If there is no production, the question of price is moot, Bishop added.
“Every lever we pull on this is going to have some effect,” Hoffbeck agreed.
The current tax regime and its predecessor, Alaska’s Clear and Equitable Share (ACES), were designed to incentivize smaller producers, said MacKinnon. Without the cash payments from the State, she said, smaller companies will be forced to sell their credits to ExxonMobil, ConocoPhillips, and BP, consolidating the Alaska oil industry.
“The lever that you’re pulling based on our fiscal situation… ‘decimating’ comes to mind. It’s probably an overstatement… but we are significantly reducing other players in Alaska to develop those resources,” MacKinnon told Hoffbeck.
“You’ve hit the nail on the head,” he responded. “We don’t have the cash to pay the credits, but yet the companies most harmed by not being able to cash the credits are the very companies that we were trying to incentivize to come up here. That’s the dilemma that we’re working with.”
“I just don’t want us… to forget about the tertiary and secondary employers and employees that are waiting on a paycheck that might be going underwater,” Bishop warned.
Another Tax Credit Battle Looms Without Fiscal Plan
The Walker Administration introduced a package of bills last year constituting a long-term fiscal plan. Had those passed, Hoffbeck said, the State could have paid off its tax credit liability.
If the State does not adopt a fiscal plan this year, uncertainty for the oil companies will remain.
With a fiscal plan that includes restructuring of the Permanent Fund, Hoffbeck said the State can consider using savings to pay tax credits. Until then, the State can’t even invest its savings aggressively for higher returns.
Last year, the legislature fought for months before agreeing on an oil and gas tax bill that changed the tax regime in Cook Inlet, but left the North Slope largely untouched.
Hoffbeck’s comments to Senate Finance Thursday suggest a repeat of that fight will be in store if a fiscal plan is not adopted.
“The administration has a bill in its pocket that can deal with oil and gas tax credit issues in a fashion that we think is fair and balanced, but we are not putting it on the table now,” he said. “It will be introduced if it’s necessary to get us to the finish line.”
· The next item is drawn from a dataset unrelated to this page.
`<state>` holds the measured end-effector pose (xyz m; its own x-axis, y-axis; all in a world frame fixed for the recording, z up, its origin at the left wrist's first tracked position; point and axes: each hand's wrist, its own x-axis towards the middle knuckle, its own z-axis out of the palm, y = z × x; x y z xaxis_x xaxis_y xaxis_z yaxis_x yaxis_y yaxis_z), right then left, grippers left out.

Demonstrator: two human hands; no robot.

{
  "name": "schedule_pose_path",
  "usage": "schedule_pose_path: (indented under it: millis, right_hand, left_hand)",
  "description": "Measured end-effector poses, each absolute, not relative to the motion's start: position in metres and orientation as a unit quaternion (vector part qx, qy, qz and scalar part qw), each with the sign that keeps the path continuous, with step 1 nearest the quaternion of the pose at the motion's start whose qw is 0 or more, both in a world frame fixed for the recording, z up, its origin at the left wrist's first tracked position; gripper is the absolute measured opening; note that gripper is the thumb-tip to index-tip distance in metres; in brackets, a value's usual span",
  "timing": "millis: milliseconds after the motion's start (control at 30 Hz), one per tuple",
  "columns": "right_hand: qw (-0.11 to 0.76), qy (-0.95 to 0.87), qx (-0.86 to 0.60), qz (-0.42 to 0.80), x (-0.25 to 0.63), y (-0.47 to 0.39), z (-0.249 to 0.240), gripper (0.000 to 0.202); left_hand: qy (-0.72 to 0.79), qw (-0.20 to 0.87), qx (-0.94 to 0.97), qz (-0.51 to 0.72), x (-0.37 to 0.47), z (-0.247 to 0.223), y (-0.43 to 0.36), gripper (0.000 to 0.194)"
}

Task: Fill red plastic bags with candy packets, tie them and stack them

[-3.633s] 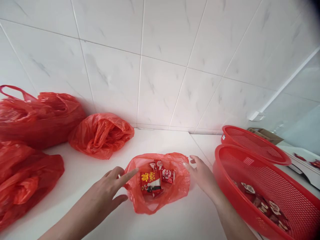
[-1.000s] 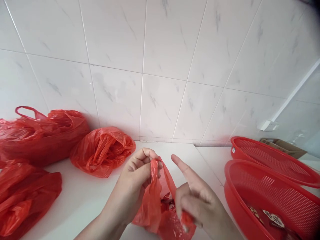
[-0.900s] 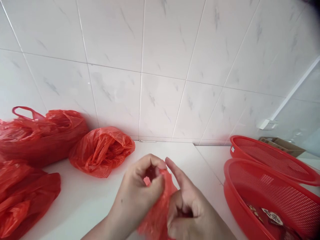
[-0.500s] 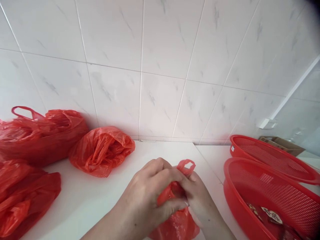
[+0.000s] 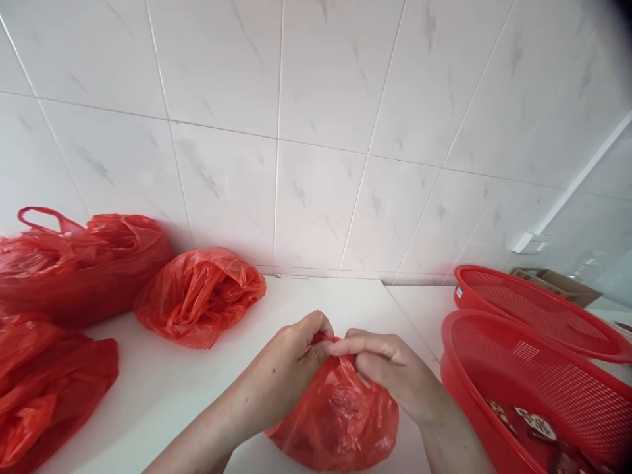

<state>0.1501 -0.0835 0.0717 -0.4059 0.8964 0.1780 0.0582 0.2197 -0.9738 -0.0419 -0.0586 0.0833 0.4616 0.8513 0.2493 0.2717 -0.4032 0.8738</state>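
Note:
A filled red plastic bag (image 5: 340,421) rests on the white tabletop in front of me, its gathered top pinched between both hands. My left hand (image 5: 301,355) is closed on the left side of the bag's neck, fingers curled. From the right, my right hand (image 5: 385,362) grips the same neck, its index finger stretched across to meet the left fingertips. Dark shapes show dimly through the thin plastic; what they are I cannot tell. The bag's handles are hidden in my fingers.
Several red plastic bags lie to the left: a crumpled one (image 5: 200,299), a larger one with a raised handle (image 5: 89,270), and one nearest me (image 5: 49,395). On the right stand two red plastic baskets (image 5: 469,382), the nearer holding dark packets (image 5: 536,421). A cardboard box (image 5: 567,286) sits behind.
My hands have moved apart from their overlapped position, and the handle loop that stuck up is no longer visible. More of the bag's rounded body now shows beneath them.

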Motion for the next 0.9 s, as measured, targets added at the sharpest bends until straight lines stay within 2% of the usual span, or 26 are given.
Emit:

“I’m comfortable with where we are on oil tax policy,” House Minority Leader Charisse Millett (R-Anchorage) said during a press conference Thursday, adding that her caucus would defend the current tax regime.
Senate President Pete Kelly (R-Fairbanks) said Tuesday that the Senate will not consider a fiscal plan, upon which credit payments would depend, until a government spending limit is put in place and the budget is reduced.
The Senate and House Finance Committees will hear a presentation Friday on the FY 2018 budget from Legislative Finance Director David Teal.